* [Your assignment] Return all lines of the listing below that carry the word "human".
Source records Block Start
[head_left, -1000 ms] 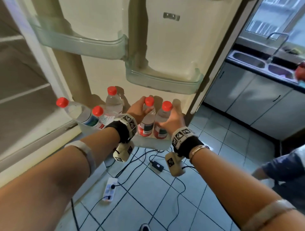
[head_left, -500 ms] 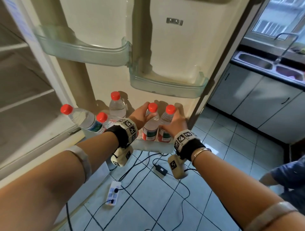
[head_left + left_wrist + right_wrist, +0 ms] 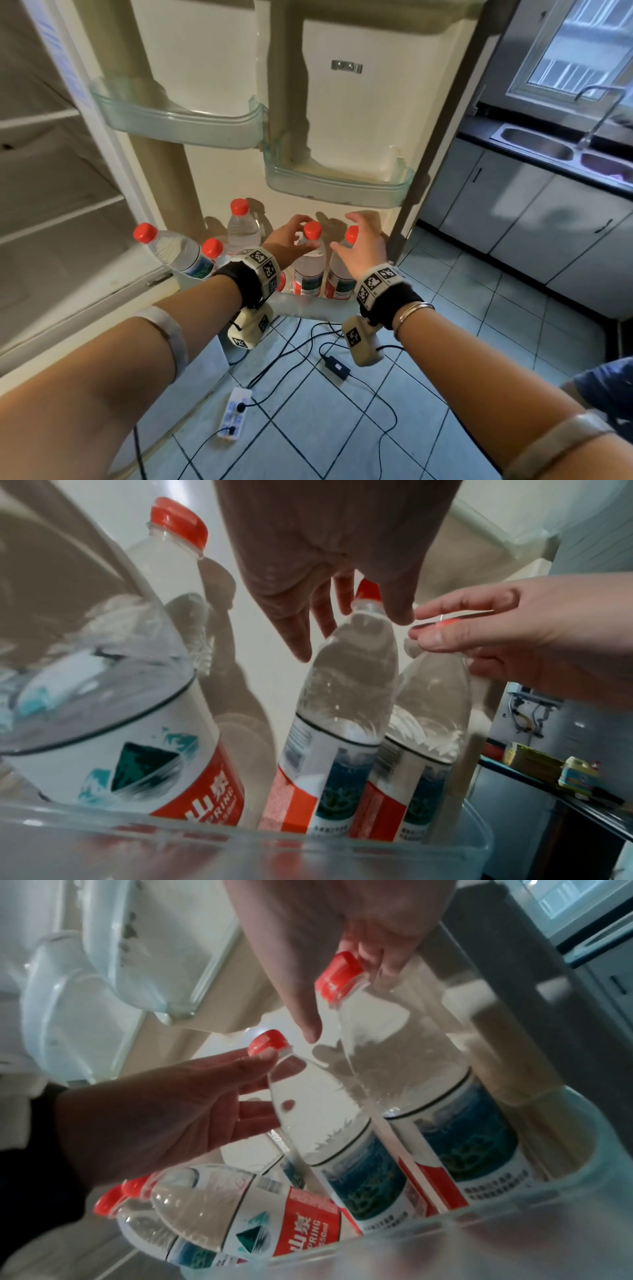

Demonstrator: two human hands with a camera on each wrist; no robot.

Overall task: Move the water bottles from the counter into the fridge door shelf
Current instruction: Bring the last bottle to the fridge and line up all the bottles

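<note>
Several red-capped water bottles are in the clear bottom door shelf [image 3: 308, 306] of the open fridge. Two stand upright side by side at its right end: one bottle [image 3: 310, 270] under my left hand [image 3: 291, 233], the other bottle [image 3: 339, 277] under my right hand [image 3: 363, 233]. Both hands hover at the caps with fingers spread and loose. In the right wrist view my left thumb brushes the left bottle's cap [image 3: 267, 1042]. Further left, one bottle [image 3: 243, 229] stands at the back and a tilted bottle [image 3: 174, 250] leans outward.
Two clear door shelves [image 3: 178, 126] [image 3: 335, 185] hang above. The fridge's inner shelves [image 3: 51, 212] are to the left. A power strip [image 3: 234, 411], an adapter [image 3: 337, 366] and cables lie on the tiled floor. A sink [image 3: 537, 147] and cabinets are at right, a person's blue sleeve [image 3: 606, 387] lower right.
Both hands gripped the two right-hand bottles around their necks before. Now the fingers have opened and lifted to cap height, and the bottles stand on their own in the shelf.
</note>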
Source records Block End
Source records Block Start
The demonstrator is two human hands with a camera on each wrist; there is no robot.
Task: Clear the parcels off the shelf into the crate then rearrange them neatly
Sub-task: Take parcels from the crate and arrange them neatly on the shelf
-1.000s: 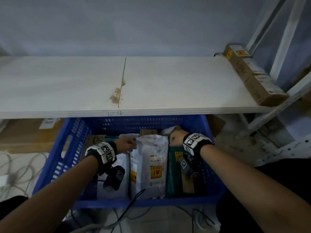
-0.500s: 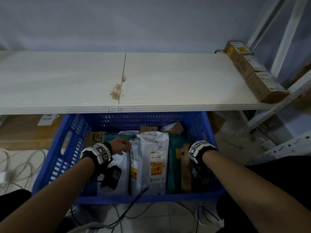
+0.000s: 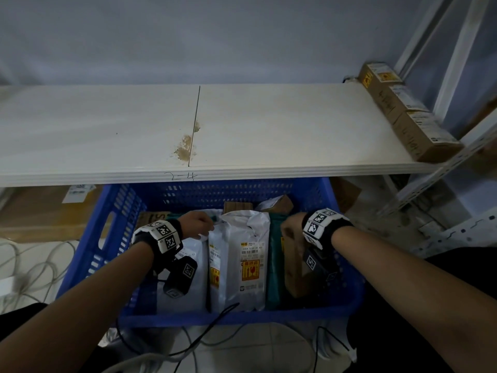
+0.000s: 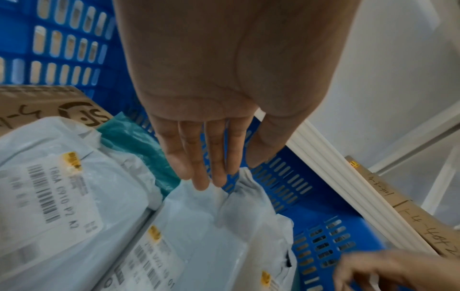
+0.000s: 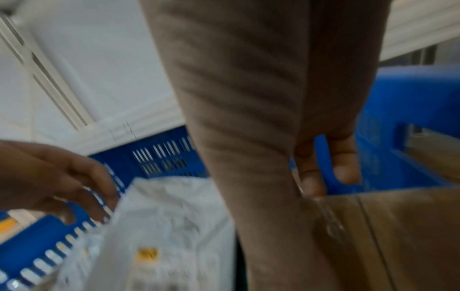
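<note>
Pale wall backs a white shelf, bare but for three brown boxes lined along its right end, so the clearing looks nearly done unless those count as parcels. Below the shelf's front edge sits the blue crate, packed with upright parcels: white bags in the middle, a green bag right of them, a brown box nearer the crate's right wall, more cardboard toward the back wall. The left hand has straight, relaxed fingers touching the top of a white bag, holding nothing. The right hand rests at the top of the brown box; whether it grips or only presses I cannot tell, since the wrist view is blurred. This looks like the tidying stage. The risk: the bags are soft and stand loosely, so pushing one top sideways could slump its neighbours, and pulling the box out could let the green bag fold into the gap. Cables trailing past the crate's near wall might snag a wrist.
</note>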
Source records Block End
* [Task answer]
Demonstrator: two human hands with a camera on each wrist; no robot.
The demonstrator is two human hands with a camera on each wrist; there is no robot.

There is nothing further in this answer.